» About this task: The lines you return must be all those in the data that hold the string "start".

» Stored data:
--
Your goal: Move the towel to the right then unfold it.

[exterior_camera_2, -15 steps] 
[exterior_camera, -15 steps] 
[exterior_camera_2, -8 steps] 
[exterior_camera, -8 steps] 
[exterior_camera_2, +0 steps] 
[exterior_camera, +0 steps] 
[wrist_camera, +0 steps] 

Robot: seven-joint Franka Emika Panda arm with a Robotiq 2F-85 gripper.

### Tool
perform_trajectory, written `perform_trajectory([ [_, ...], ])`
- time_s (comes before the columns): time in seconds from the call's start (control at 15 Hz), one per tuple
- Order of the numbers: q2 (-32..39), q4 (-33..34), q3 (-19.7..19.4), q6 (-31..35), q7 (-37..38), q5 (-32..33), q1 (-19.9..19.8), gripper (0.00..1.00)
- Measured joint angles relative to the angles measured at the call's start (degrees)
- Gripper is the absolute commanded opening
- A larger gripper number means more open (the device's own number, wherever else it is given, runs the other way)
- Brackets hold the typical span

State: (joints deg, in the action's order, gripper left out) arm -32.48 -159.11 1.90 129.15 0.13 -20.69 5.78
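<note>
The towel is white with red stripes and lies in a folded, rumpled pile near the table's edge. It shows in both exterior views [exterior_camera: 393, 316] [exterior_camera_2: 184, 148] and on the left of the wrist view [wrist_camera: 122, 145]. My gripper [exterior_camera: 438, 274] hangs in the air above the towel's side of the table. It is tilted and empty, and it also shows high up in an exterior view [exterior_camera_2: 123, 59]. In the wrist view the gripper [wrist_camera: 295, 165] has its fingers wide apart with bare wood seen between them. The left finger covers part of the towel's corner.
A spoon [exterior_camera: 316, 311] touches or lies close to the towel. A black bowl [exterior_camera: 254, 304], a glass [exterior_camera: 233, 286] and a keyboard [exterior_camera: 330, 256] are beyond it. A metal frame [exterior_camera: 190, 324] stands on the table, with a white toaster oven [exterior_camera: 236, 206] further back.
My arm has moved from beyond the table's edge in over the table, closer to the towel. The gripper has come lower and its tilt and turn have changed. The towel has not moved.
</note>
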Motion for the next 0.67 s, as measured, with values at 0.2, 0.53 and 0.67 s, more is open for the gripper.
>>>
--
» Task output:
- time_s (comes before the columns): time in seconds from the call's start (control at 15 Hz), one per tuple
- Measured joint angles relative to the angles measured at the call's start (degrees)

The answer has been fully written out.